Generally in those situations, when there's not a whole lot of data and you set an OEL, that drives it into a containment suite then that drives costs up. Contract manufacturers have to charge more money because the suites are in limited supply, the timeline to get your drug manufactured goes way out because you have to get in line with everyone else's potent compound to get into that manufacturing suite. It becomes a pinch point – a bottleneck in the drug manufacturing process.
Setting an OEL that is too low, that drives your drug product into that sort of thing costs more money...way more money. If you could just spend that more money on a couple more toxicology tests, it would benefit you. You can call Affygility Solutions and ask, "What kind of tests do we need to do to set a good OEL?" So, the more science you have, the more likely you're to get a more reliable, less uncertain OEL. So that's how too low of an OEL can affect the process.
If you set an OEL too high, well that's even worse. If it's too high and people are exposed to a drug product, and they have to endure occupational exposure and are having adverse effects because of that drug product, then that's completely unacceptable in an environmental, health and safety type of field. Nobody wants to see employees hurt. Nobody wants to see employees going home with less capacity than they had when they arrived at work in the morning.
An OEL that is too high, that allow adverse effects to occur is unacceptable; it's a toxicologist not doing their job. Maybe you don't have the cost of containment or the cost of manufacturing, but you have it in human costs. You have it with people paying with pain and, in my opinion, completely unacceptable.
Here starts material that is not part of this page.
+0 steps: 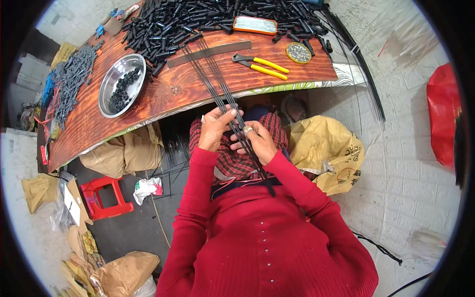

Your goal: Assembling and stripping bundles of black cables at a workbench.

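A bundle of long, thin black rods (pixel 208 81) slants from over the table edge down to my lap. My left hand (pixel 213 129) grips it at the middle, thumb pressed on the rods. Just below, my right hand (pixel 261 142), with a ring on one finger, has its fingers closed round the lower part of the same bundle. Past the upper ends lies a flat metal strip (pixel 210 54) on the wooden table (pixel 178 89). To its right are pliers (pixel 267 68) with yellow handles. The rods' upper ends fan slightly into two groups.
Black tubular pieces (pixel 168 27) heap at the back; grey ones (pixel 76 74) lie left. A metal bowl (pixel 105 84) holds small black parts. An orange-rimmed tray (pixel 255 24) and a round container (pixel 299 52) stand right. A red stool (pixel 108 212) and yellow sack (pixel 321 143) flank me.
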`<act>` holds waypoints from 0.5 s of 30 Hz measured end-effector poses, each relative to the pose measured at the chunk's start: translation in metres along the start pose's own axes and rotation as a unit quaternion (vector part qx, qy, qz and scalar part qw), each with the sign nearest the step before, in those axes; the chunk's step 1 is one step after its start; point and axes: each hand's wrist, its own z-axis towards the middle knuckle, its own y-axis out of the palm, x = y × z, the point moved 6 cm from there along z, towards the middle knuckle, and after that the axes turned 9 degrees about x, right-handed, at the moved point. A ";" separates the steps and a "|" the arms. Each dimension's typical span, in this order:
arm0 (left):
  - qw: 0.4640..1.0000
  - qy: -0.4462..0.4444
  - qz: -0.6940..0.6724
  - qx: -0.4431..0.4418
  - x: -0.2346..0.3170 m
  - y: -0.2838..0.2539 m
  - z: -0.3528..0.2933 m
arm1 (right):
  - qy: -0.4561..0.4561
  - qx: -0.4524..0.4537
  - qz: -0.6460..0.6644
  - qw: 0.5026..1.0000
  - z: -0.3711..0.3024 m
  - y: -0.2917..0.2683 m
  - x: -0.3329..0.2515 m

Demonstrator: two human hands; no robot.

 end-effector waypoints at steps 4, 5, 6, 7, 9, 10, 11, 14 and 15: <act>1.000 0.011 0.001 -0.001 0.009 0.000 0.009 | 0.012 -0.034 -0.006 0.999 0.012 0.009 -0.005; 1.000 0.006 0.000 -0.003 0.009 -0.001 0.010 | 0.022 -0.039 -0.004 0.999 0.014 0.010 -0.006; 1.000 0.002 -0.001 -0.006 0.009 -0.001 0.010 | 0.020 -0.041 -0.006 0.999 0.016 0.011 -0.006; 1.000 -0.003 -0.002 -0.007 0.008 0.000 0.008 | 0.031 -0.044 -0.008 0.999 0.016 0.010 -0.005; 1.000 0.001 0.000 -0.007 0.009 0.001 0.006 | 0.043 -0.046 -0.004 0.998 0.016 0.010 -0.004; 1.000 0.001 0.002 -0.007 0.010 0.001 0.004 | 0.043 -0.047 -0.006 0.998 0.016 0.011 -0.006; 1.000 -0.004 0.009 -0.011 0.009 0.000 0.006 | 0.037 -0.058 -0.024 0.997 0.016 0.014 -0.009; 1.000 -0.001 0.012 -0.027 0.009 0.000 0.012 | 0.035 -0.075 -0.044 0.996 0.022 0.019 -0.010; 1.000 -0.002 0.012 -0.025 0.007 -0.001 0.011 | 0.038 -0.081 -0.044 0.995 0.023 0.020 -0.009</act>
That's why the OEL has to be done correctly, and when you get people playing toxicologist for a pharmaceutical company that don't have the training, and they're are missing some of what the data is telling them, your OEL could end up on either end of that spectrum. It could be too conservative and it costs unnecessary dollars for containment, or you can be not conservative enough and you're costing in people's pain – changes to the physiology of your employee population.
Both of the extreme ends are bad, I believe not being low enough is worse, because then people get hurt. Those are the impacts of an OEL that is too conservative or one that's too high.
DC: Well, that does it and we are out of time, so I do appreciate your time today.